Leaving the pictures aside, repeat every line below exactly.
------
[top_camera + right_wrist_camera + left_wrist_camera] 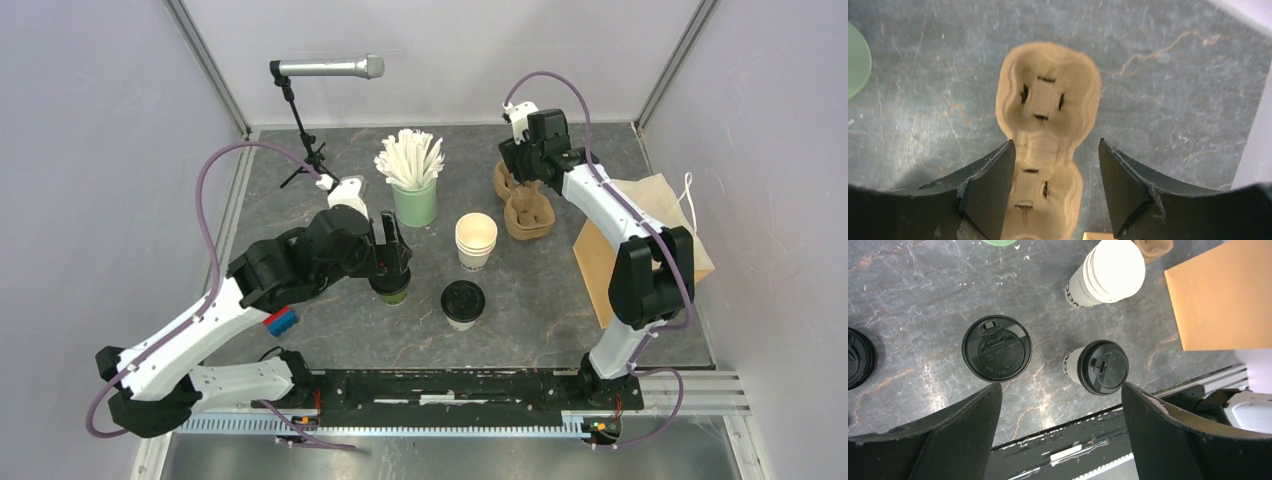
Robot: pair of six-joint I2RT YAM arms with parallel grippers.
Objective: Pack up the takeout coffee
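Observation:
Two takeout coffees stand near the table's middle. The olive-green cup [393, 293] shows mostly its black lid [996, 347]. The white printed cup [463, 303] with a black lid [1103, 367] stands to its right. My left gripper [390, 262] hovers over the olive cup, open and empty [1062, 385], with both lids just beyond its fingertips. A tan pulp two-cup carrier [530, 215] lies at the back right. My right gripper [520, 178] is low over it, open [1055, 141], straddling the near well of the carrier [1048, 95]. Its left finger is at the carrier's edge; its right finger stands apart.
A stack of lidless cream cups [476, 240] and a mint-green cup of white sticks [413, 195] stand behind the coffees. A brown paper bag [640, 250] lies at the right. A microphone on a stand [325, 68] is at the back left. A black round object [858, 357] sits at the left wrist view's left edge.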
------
ANSWER TO THIS PROBLEM =>
[top_camera + right_wrist_camera + left_wrist_camera] 
Robot: pair of six-joint I2RT YAM arms with parallel grippers.
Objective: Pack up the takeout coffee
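Observation:
Two takeout coffees stand near the table's middle. The olive-green cup [393, 293] shows mostly its black lid [996, 347]. The white printed cup [463, 303] with a black lid [1103, 367] stands to its right. My left gripper [390, 262] hovers over the olive cup, open and empty [1062, 385], with both lids just beyond its fingertips. A tan pulp two-cup carrier [530, 215] lies at the back right. My right gripper [520, 178] is low over it, open [1055, 141], straddling the near well of the carrier [1048, 95]. Its left finger is at the carrier's edge; its right finger stands apart.
A stack of lidless cream cups [476, 240] and a mint-green cup of white sticks [413, 195] stand behind the coffees. A brown paper bag [640, 250] lies at the right. A microphone on a stand [325, 68] is at the back left. A black round object [858, 357] sits at the left wrist view's left edge.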

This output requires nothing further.